I hate those people. I need to get a police whistle to blow in their ear.
Regards,
Shodan
I have a Texas phone number but I live in NY. I never changed my number when I moved. Because of this, the Republican Party for the state of Texas took to calling my phone 3 or more times per day. I finally went and looked up the number for them and called their office. I got someone on the phone and explained that I am a Democrat and I live in New York so they are wasting their time and mine by calling. I haven’t heard from them since.
The only other call issue I’ve had is with a little old woman who lives in a retirement home somewhere in Texas. She thinks my number is her daughter’s phone number and calls 2 or 3 times a month looking for her daughter. The reason I know this is because when she started calling me 7 months ago I didn’t understand why she couldn’t get that I wasn’t her daughter so my SO answered my phone (I have her listed as “ignore” on my caller ID) “Hot Rod Cocks, what can I do for you baby?” She hung up and then called back a few minutes later agitated and confused saying that she was going to get in trouble with her nursing home for calling a sex line. I called the front desk of her nursing home and spoke to them so they could help her and it sort of worked but she does still call a few times a month. Better than the several times a day she had been calling I suppose.
I don’t pick up. I have no interest in talking to them.
Okay. I’m going to say this once, and clearly, because a lot of people seem to not get it:
The telemarketer is not the person setting the rules. Being a deliberate jerk in order to piss them off as some sort of strike at the company or the policies is asinine at best. I thought that was pretty hilarious, too. . .when I was five.
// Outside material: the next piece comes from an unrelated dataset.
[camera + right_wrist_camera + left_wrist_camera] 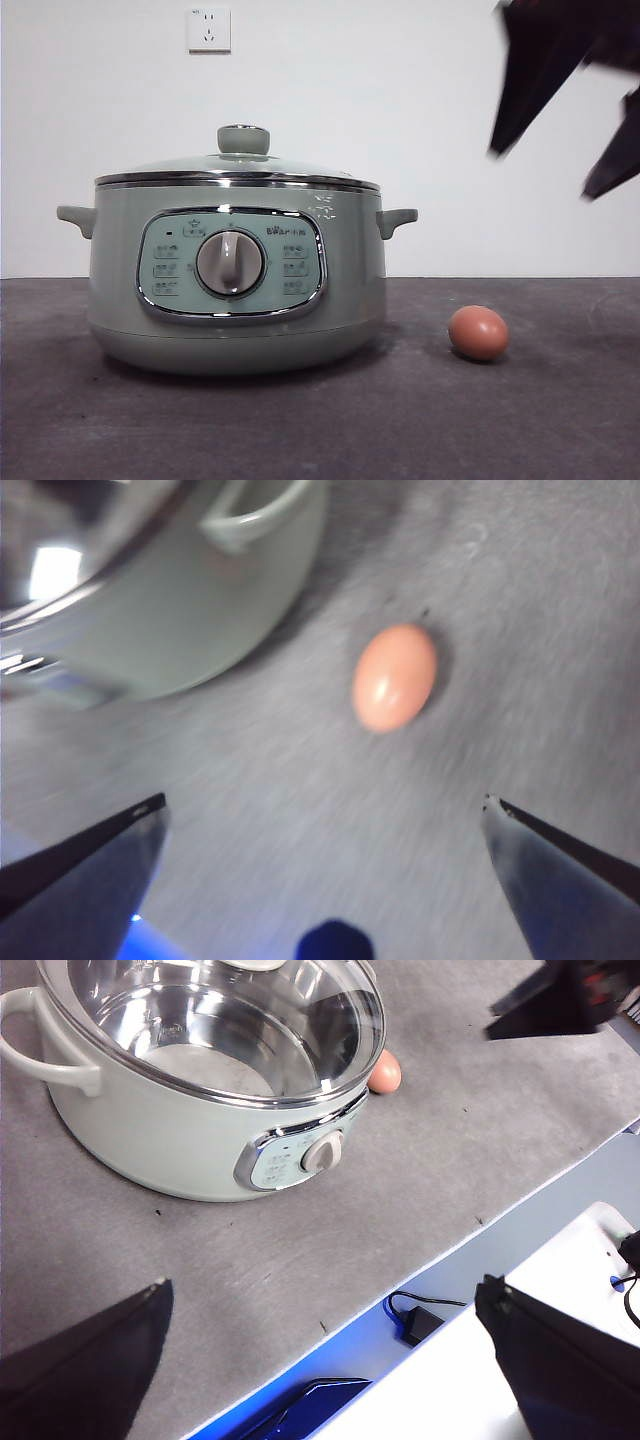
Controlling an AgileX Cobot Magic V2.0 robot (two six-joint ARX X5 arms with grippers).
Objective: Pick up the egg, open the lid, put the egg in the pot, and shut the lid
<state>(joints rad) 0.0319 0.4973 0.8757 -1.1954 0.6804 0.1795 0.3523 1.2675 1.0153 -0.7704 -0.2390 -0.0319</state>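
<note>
Front view shows little of my right gripper (575,110): only two dark, blurred jaw tips cut off at the upper right corner, high above the egg (478,332). My right wrist view is smeared, yet my jaws stand spread wide there with nothing between them, and the egg (394,677) lies on the grey table (300,810) beyond them, just beside the pot (190,610), apart from its wall. Only a slice of the pot and one handle fit in that view. The egg is small, smooth, reddish-brown and lies on its side. My left gripper (330,1360) hangs wide open and empty over the table's near edge; from it the pot's (180,1150) rim half hides the egg (386,1071). The lid (236,166), clear glass with a green knob, sits closed on the pot (120,290).
</note>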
I tell them quickly but politely that I don’t want to be called, that they should put me on their do not call list, and then I hang up.
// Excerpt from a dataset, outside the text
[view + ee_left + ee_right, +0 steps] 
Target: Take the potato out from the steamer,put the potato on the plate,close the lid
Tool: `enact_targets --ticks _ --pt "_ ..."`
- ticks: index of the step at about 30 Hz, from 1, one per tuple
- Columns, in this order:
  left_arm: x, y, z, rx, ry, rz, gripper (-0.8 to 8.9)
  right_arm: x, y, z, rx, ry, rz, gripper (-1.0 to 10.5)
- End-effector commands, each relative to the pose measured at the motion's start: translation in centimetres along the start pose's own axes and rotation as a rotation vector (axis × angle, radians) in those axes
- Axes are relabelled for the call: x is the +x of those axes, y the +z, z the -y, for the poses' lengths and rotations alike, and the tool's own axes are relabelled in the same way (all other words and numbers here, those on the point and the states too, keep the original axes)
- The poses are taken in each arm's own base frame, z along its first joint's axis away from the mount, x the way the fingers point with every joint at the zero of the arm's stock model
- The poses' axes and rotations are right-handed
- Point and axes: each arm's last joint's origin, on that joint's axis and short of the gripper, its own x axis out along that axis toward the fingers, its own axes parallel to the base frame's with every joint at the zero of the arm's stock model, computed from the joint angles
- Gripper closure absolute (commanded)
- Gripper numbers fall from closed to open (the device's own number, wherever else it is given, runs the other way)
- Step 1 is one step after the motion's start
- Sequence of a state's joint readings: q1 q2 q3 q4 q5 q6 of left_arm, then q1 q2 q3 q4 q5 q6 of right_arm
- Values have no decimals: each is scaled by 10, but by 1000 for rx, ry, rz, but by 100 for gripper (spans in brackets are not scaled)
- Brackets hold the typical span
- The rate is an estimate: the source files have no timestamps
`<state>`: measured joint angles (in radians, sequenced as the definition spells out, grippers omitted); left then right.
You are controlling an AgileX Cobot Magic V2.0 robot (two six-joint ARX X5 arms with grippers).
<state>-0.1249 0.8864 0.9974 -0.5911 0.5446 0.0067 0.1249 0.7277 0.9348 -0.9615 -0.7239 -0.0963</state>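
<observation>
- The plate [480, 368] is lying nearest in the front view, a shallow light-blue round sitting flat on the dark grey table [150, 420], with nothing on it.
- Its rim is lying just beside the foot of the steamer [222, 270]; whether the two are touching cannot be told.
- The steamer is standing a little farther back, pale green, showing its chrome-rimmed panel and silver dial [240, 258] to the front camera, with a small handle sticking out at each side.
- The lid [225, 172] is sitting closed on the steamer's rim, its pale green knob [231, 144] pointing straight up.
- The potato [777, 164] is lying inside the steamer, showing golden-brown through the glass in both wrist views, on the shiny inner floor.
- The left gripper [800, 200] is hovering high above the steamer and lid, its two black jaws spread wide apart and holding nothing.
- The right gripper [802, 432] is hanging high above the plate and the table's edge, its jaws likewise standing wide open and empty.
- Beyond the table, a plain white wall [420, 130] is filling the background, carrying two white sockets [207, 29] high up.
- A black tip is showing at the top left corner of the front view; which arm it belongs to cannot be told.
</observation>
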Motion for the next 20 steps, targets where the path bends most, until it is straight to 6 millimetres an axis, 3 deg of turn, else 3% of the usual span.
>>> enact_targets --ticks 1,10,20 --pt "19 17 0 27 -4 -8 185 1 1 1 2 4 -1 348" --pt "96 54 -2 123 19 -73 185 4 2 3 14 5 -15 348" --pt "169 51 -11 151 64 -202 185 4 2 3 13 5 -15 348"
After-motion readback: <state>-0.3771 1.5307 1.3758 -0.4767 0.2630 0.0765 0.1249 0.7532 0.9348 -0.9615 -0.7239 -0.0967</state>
Keep in mind–people need jobs, and a lot of people say that one should take any job before electing to go with no job. If you advocate taking any job, then accept that some of the jobs that are available might annoy you. You’re not winning anything by being a jerk to someone who’s just putting in their eight hours.
It doesn’t look like a scam from the inside, at least not to those who’re on the lowest rungs taking the calls. One should always be courteous. Firm, certainly, but also courteous.
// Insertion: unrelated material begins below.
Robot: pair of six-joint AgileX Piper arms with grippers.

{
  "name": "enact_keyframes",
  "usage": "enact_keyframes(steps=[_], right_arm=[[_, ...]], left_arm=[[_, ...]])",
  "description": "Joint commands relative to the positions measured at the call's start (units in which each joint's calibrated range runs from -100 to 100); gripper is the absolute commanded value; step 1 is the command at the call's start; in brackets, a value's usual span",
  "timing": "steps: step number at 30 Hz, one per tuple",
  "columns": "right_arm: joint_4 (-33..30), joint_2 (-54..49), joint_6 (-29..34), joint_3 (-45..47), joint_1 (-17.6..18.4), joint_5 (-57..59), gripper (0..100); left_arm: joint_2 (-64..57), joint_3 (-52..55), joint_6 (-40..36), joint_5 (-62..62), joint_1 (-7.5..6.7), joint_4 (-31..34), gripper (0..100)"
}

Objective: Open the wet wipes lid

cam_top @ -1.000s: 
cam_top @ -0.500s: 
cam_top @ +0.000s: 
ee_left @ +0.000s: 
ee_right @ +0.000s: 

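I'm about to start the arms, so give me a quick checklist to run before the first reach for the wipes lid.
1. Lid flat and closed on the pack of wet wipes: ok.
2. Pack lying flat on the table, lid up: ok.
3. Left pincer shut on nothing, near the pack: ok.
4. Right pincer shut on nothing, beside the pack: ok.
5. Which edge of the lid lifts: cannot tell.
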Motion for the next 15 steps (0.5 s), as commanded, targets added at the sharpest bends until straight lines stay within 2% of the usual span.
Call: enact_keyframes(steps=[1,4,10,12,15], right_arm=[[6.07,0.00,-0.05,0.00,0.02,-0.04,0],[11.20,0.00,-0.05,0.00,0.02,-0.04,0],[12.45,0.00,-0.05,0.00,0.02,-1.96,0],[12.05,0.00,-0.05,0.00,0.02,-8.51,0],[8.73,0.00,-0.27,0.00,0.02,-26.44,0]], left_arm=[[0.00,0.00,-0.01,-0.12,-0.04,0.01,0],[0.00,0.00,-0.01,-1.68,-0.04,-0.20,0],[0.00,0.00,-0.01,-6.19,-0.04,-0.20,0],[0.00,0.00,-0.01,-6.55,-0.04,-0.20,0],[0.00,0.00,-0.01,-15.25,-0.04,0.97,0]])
I buy everything they sell because they are hard working Americans and deserve to succeed.
I let the machine get it and listen to see if it’s a call I want.
Irrelevant. They are still stealing my time. They are interfering with my life, intruding into my home, and attempting to scam me out of my hard-earned money. They are clogging up my answering machine, waking me or my wife from our sleep, and disturbing the cats. They deserve any and all abuse they get.
I almost only get Spanish-speaking telemarketers calling for me, I suppose because my last name is an extremely popular Hispanic surname. I am only a quarter or so Hispanic and my Spanish vocabulary consists of “No más,” and “No me moleste,” for a reason.
My family is on the DNC list but I remember back in the old days, they called for a “Mrs __” and I lied told them that she was dead. They acted somewhat apologetic but then tried for another member of the household so I just hung up.
Depends, lately I have been favoring saying “What?”, sometimes in the middle of a sentence, I’ll sometimes say "Dear, I think your mother is on the phone, then go back to "what? with a “You’ll have to speak up” thrown in.
I try to end the conversation before they have a chance to ‘convince’ me to listen, because I’m not very good at saying no and don’t like to be impolite…
My boyfriend on the other hand is known to repeat words like ‘cucumber’ after every question until they give up.
“No thank you.” Click.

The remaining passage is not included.